[pass] [PATCH] Added 'rename' command
Tobias V. Langhoff
tobias at langhoff.no
Thu Apr 17 22:50:31 CEST 2014
On Thu, Apr 17, 2014 at 9:05 PM, Brian Shore <brian at networkredux.com> wrote:
> On Thu, Apr 17, 2014 at 11:24 AM, Matthieu Weber <mweber at free.fr> wrote:
>> On Thu 17.04.2014 at 08:34:05AM -0700, Brian Shore wrote:
>>> On Thu, Apr 17, 2014 at 6:27 AM, Matthieu Weber <mweber at free.fr> wrote:
>>> > pass mv is not about managing files, it is about changing the
>>> > meta-information of the password, namely its identifier. The fact that
>>> > it boils down to renaming a file is just a technicality. You can ditch
>>> > the "pass mv" shortcut if you want and provide only "pass rename" and
>>> > then it's not anymore about moving files, but about managing passwords.

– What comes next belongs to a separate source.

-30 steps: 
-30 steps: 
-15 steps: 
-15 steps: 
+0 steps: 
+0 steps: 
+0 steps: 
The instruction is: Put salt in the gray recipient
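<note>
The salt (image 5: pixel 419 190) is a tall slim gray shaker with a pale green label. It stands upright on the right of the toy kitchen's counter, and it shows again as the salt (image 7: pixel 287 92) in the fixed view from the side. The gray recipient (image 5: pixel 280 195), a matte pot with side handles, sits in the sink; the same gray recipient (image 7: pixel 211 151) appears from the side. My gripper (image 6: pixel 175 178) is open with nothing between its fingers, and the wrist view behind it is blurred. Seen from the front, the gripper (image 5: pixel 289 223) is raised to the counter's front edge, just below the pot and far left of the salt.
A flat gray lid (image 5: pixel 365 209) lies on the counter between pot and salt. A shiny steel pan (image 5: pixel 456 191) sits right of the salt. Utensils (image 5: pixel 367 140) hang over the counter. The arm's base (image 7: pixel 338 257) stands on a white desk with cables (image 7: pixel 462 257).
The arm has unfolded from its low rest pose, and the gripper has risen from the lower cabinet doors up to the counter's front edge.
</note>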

>>> > That's exactly what pass is for. Maybe we can rename "pass mv" into
>>> > "pass rn" so that it doesn't sound like the shell's mv command?
>>>
>>> I think we could avoid some of the file manager difficulties by
>>> letting pass tell us something about its configuration.
>>
>> Is exposing the internals of a software any better than making said
>> software do more than the most fundamental operations? (this is not only
>> trolling, it is also a philosophical question).
>
> That depends. Exposing something in a controlled and consistent way
> is useful. This is why accessor and mutator methods for changing an
> object's internal state is preferred over direct access to member
> fields. We let the object directly manage the internal state, we let
> pass directly manage its guts too. But pass isn't prohibited from
> telling us where are passwords are stored.
>
> As far as exceeding the most fundamental operations, this is a
> continuum. Useful tools often do more than the most fundamental
> operations, they often also do composite operations that are difficult
> to do right (e.g. if a series of operations must be performed in a
> specific order), operations that are very frequently used (but
> trivially composed of fundamental operations), etc. We just need to
> find a balance between minimalism and efficient usability.
>
>>> For example, if pass will tell us the prefix, we can easily stuff that
>>> into calls to the standard file tools:
>>>
>>> # change `pass show foo/bar/baz` to `pass show foo/moo/goo`
>>> /bin/mv -v $(pass --printconfig prefix)/foo/bar/baz $(pass
>>> --printconfig prefix)/foo/moo/goo
>>
>> But as Jason pointed out, if the target directory has a different key
>> ID, then reencrypting the file is necessary. What about something like
>>
>> pass foo/bar |pass insert -m baz/quux && pass rm foo/bar
>
> Works for me.
>
>> What about
>>
>> pass git archive -o pass.backup.$(date +Y%m%dT%H%M%S).tar.gz master
>>
>> Again, this doesn't expose pass's internals too much, but I'm still a
>> bit wary about exposing the git repo. "pass git" is very useful for
>> hacking, but it feels dirty.
>>
>>> Thoughts?
>>
>> Well, none of this works if you don't use git. Is anyone using pass
>> without git?
>
> I'm not currently using git to back pass. I do think using `pass git`
> to update or search the filesystem feels very dirty. I think git
> belongs in the background; even if I were using git with pass, I
> wouldn't want to use pass to manage the git repo. In contrast, I
> think using git(1) directly to manage the repo holding the password
> store is fine (although slightly inconvenient if you have to lookup
> the prefix or something).
Interesting, that's completely opposite of how I use pass and git. OK,
not completely; I agree that using `pass git to update and search
feels dirty, and I think git belongs in the background. For that
reason, I prefer using pass directly to manage the git repo, among
other things to make the commit history consistent. Using git(1)
directly on the password store feels inherently dirty to me -- the git
repo is an extension of the password store, not the other way around.
This has little practical bearing, only philosophical, of course, but
one time I added a password I actually didn't want stored, I did `pass
git reset --hard HEAD~1` and had to take a shower afterwards.